#### Work instruction:
Return every line from the records below in which the word "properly" is found.
#####
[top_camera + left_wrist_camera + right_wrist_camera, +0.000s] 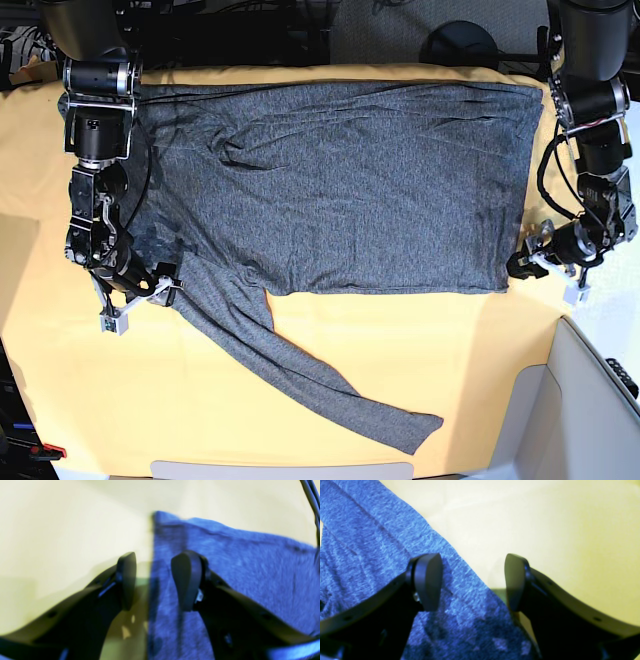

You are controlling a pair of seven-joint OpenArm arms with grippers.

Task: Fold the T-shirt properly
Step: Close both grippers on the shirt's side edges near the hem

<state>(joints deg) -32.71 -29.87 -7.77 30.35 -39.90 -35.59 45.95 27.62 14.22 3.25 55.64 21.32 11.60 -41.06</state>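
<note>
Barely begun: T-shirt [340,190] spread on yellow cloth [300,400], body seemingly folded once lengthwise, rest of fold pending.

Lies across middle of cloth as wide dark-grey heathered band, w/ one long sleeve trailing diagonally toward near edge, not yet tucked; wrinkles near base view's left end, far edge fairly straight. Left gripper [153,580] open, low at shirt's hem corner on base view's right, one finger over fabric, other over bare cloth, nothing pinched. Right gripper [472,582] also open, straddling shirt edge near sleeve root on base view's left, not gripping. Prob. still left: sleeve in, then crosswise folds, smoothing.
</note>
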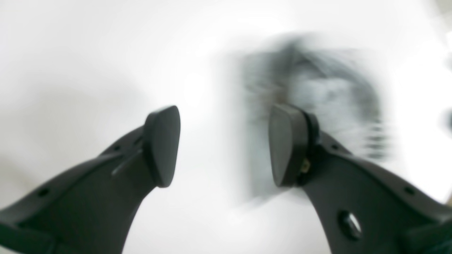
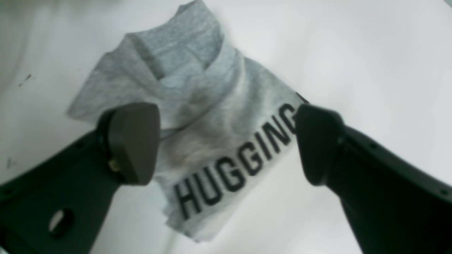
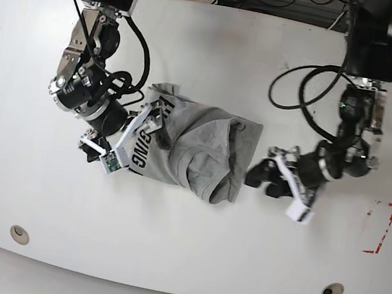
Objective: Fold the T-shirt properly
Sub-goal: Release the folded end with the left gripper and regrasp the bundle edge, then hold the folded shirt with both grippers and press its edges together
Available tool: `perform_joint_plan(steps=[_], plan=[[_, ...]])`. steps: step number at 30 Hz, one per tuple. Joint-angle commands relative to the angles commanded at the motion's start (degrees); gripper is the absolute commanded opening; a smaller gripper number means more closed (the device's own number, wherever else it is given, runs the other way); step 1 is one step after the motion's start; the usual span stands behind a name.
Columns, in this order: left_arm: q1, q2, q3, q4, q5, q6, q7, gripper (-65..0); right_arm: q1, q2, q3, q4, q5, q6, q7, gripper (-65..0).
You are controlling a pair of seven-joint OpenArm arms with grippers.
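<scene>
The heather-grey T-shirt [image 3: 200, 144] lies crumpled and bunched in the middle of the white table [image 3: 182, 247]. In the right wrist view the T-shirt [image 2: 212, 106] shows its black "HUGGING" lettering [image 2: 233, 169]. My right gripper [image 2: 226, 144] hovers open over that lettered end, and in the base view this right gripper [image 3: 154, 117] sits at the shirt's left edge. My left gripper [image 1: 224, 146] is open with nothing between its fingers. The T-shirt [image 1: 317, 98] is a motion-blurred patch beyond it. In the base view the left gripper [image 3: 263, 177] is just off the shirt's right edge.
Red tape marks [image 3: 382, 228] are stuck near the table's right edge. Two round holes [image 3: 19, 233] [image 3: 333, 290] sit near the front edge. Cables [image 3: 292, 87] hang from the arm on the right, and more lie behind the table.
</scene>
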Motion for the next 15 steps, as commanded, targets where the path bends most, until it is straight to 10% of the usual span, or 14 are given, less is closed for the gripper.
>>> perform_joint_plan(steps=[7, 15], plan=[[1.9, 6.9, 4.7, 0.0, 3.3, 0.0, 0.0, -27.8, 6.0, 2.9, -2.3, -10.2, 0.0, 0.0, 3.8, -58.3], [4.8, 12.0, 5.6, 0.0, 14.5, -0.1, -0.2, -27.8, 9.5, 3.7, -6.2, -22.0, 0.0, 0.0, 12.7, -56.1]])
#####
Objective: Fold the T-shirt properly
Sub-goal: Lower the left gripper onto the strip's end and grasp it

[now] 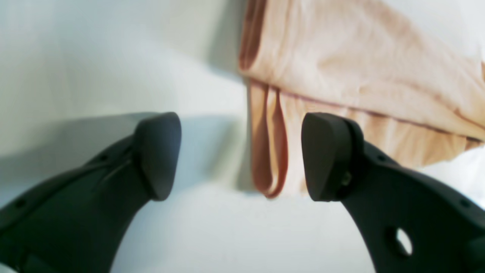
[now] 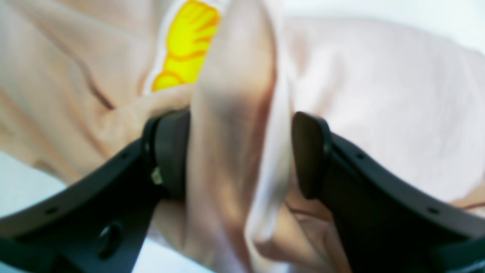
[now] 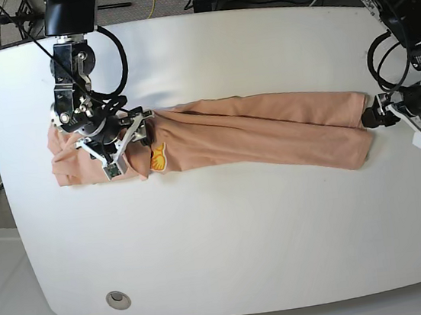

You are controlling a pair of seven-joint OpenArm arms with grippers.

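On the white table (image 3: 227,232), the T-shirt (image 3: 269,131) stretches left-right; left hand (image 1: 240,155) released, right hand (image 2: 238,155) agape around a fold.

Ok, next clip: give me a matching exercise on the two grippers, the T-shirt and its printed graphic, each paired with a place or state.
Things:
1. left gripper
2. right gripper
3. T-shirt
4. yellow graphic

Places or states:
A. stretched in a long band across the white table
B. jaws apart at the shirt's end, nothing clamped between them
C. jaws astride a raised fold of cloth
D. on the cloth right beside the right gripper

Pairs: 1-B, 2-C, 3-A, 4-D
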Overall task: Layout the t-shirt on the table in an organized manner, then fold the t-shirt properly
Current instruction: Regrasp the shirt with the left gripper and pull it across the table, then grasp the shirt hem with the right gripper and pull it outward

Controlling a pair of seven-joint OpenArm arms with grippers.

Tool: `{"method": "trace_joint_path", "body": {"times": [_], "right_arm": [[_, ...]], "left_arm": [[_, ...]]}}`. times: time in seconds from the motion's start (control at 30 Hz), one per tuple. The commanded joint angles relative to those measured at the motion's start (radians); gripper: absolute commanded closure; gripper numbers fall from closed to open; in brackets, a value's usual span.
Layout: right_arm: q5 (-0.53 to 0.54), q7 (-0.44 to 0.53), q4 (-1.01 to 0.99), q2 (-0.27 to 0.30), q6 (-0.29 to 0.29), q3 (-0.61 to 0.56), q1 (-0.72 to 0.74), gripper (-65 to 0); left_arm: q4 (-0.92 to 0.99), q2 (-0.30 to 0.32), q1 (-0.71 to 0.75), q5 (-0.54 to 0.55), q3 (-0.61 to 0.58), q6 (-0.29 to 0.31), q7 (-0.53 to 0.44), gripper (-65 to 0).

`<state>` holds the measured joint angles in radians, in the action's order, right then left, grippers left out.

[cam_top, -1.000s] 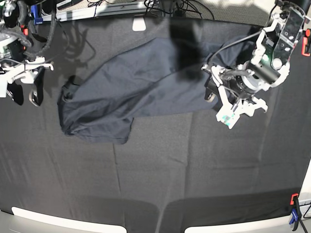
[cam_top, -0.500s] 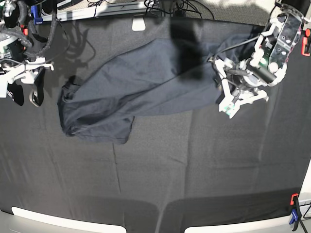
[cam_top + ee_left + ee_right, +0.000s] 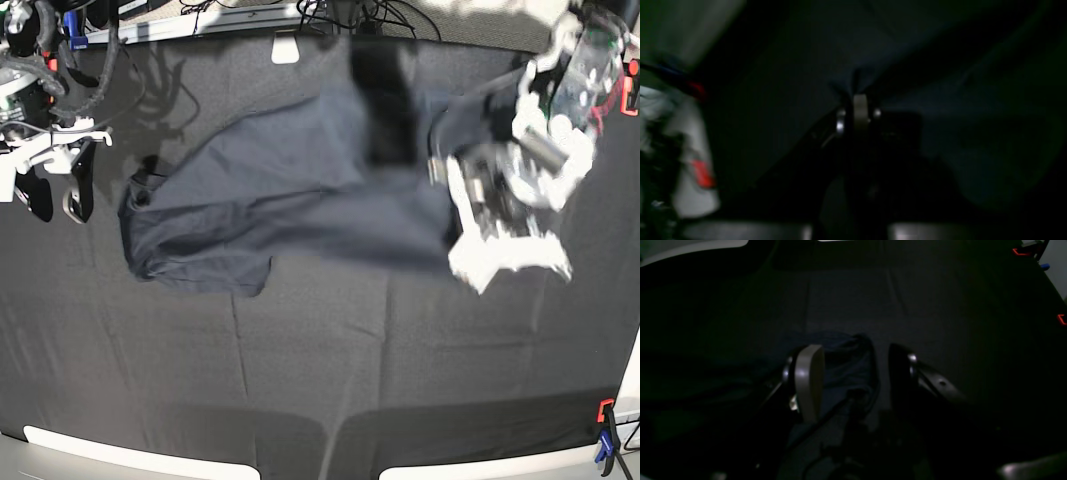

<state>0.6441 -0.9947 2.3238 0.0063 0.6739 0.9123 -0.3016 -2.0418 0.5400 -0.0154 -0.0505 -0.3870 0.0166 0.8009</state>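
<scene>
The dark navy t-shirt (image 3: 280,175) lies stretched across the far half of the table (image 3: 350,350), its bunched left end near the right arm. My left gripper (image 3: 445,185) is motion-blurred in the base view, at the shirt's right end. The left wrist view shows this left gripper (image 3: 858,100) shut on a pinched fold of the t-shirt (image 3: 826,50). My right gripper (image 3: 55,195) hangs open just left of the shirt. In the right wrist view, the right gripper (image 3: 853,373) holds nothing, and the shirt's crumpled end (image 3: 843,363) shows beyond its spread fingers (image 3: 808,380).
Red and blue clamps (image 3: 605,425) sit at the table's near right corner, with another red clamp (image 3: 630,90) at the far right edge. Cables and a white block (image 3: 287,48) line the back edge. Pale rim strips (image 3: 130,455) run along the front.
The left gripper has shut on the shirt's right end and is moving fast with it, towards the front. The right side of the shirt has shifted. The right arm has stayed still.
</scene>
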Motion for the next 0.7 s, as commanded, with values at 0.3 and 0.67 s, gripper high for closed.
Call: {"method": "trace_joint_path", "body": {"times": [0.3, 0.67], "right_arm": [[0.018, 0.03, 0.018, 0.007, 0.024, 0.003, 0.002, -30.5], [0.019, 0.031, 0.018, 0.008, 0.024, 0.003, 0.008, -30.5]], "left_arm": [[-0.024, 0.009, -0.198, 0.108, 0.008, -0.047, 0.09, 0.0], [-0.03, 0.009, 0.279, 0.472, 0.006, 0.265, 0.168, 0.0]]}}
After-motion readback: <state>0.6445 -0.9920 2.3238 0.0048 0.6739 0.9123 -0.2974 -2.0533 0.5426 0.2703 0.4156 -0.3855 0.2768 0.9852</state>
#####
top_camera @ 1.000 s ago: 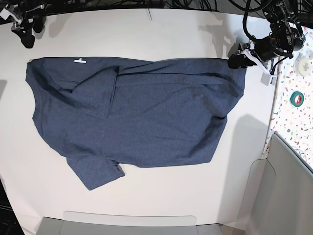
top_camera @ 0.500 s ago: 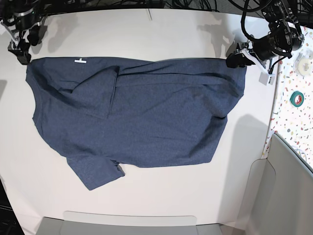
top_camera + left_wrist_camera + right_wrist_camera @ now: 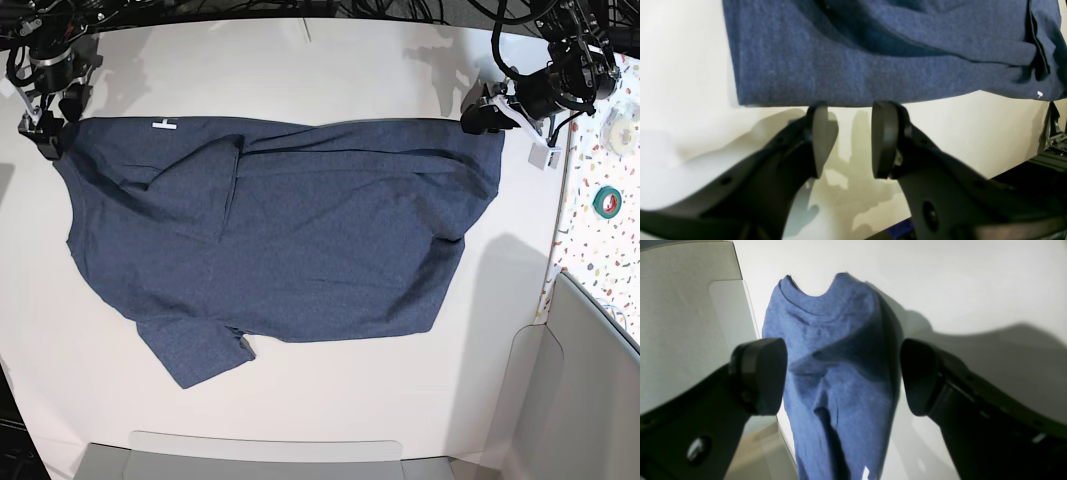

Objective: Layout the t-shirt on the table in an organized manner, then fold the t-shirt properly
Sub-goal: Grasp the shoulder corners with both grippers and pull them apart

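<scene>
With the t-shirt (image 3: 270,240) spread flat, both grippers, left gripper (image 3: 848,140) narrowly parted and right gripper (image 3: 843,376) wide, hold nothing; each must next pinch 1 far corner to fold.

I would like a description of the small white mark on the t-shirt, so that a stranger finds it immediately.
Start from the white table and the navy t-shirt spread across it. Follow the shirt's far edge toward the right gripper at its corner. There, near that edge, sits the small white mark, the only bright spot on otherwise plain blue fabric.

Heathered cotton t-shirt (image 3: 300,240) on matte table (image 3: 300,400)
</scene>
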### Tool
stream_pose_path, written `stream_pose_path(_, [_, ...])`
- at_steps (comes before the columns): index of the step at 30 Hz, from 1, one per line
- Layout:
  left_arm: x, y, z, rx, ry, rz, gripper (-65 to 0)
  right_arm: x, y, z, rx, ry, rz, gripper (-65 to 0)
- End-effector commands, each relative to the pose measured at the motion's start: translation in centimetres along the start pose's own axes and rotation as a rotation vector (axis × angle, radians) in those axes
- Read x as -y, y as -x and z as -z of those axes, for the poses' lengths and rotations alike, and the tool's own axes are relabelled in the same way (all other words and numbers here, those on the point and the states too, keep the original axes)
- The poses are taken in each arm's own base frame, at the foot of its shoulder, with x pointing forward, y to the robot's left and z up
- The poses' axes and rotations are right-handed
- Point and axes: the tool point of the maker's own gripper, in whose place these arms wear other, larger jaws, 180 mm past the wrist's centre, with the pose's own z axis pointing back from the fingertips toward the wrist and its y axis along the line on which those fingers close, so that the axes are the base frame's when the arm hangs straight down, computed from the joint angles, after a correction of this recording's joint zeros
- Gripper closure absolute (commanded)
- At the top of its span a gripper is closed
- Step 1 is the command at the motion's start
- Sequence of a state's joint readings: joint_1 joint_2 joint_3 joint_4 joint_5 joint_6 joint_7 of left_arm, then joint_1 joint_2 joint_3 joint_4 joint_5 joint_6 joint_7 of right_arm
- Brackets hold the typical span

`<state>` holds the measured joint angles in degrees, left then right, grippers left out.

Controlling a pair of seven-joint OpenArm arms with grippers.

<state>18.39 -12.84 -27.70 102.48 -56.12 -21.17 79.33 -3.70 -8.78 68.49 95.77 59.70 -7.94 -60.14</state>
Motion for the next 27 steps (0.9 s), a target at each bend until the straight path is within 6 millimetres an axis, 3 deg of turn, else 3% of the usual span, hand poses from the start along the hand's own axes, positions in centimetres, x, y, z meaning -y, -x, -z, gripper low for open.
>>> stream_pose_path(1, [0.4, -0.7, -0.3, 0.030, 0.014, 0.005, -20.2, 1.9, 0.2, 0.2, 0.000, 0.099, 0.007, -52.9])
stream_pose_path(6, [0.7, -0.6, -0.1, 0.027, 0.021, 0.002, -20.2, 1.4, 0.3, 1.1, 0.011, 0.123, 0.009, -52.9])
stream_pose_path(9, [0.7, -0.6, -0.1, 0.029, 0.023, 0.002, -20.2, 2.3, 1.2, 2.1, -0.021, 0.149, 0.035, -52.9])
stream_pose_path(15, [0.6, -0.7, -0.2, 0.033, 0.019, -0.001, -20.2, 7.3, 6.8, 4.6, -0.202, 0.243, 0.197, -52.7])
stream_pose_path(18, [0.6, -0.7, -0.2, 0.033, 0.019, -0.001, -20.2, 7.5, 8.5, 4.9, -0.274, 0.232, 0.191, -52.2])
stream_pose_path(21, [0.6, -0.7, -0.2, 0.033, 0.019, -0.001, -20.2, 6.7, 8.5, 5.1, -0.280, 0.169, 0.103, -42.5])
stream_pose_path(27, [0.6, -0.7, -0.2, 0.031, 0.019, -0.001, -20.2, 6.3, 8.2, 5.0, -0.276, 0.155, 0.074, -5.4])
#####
#### Exercise response:
Task: Fold the T-shirt properly
Objective: Fold the T-shirt properly
Objective: Fold the T-shirt properly
Overall task: Layout the t-shirt on the table in an organized manner, then fold the t-shirt properly
Objective: Layout the t-shirt on the table in an organized manner, then fold the t-shirt properly

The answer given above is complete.